I will follow you no further. Find one more adventure if you will.
For me the break of day is adventure enough--and water splashing
in the fountain. Find out, Haroun, the secret of the lights
and of the music, of a house that has no door, and a master
that will admit no citizen. Drag out the mystery of a man's love
or loss, then break your oath and publish his tale to all Bagdad,
then fling him gold, and fling him gold, and dream you have made a friend!
Those bags of gold you fling, O my generous master, to a mistress for night,
to a poet for a jest, to a rich friend for entertainment,
to a beggar for a whim, are they not the revenues of cities,
wrung by torture from the poor? But the sighs of your people, Haroun,
do not so much as stir the leaves in your palace garden!
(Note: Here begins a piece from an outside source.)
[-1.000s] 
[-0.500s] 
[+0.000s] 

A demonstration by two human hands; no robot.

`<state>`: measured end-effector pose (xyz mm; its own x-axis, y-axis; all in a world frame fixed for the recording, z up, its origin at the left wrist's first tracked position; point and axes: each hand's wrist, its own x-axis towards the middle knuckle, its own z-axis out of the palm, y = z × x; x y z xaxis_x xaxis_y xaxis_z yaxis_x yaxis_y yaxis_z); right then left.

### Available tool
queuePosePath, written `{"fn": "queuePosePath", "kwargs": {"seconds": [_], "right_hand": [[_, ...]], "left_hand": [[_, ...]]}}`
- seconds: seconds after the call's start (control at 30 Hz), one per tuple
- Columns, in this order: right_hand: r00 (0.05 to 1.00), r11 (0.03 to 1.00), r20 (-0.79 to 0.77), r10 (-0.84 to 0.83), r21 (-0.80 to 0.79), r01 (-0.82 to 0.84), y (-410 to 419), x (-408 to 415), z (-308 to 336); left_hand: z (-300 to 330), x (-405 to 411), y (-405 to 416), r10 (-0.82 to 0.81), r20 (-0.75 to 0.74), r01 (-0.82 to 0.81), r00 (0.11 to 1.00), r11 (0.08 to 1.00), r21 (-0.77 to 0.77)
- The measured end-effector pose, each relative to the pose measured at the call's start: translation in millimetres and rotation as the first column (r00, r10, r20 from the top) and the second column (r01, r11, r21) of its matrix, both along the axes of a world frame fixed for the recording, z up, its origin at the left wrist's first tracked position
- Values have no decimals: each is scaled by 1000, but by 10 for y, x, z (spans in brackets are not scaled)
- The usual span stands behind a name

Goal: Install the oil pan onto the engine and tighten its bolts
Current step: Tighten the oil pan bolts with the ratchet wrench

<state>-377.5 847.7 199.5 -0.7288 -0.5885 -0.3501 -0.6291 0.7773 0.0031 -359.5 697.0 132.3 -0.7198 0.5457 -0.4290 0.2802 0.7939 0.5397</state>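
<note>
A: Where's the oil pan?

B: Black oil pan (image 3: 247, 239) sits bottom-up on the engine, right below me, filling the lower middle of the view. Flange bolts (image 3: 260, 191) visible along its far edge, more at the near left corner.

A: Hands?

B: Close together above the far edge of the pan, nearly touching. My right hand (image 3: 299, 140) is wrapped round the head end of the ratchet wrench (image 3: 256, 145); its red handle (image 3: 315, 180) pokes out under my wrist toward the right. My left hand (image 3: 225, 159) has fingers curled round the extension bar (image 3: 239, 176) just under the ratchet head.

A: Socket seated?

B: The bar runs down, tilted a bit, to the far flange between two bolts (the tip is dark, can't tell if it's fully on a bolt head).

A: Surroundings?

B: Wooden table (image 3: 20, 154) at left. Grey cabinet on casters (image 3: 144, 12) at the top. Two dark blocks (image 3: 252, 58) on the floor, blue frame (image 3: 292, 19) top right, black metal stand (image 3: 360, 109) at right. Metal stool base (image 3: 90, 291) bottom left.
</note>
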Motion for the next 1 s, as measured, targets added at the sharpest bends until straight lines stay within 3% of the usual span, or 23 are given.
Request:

And I--I have taken your gold, I, Ishak, who was born on the mountains
free of the woods and winds. I have made my home in your palace,
and almost forgot it was a prison. And for you I have strung glittering,
fulsome verses, a hundred rhyming to one rhyme, ingeniously woven,
my disgrace as a poet, my dishonour as a man. And I have forgotten
that there are men who dig and sow, and a hut on the hills
where I was born.
(Perceives Hassan.) Ah, there is a body, here in the shade.
Corpses of the poor are very common on the streets these days.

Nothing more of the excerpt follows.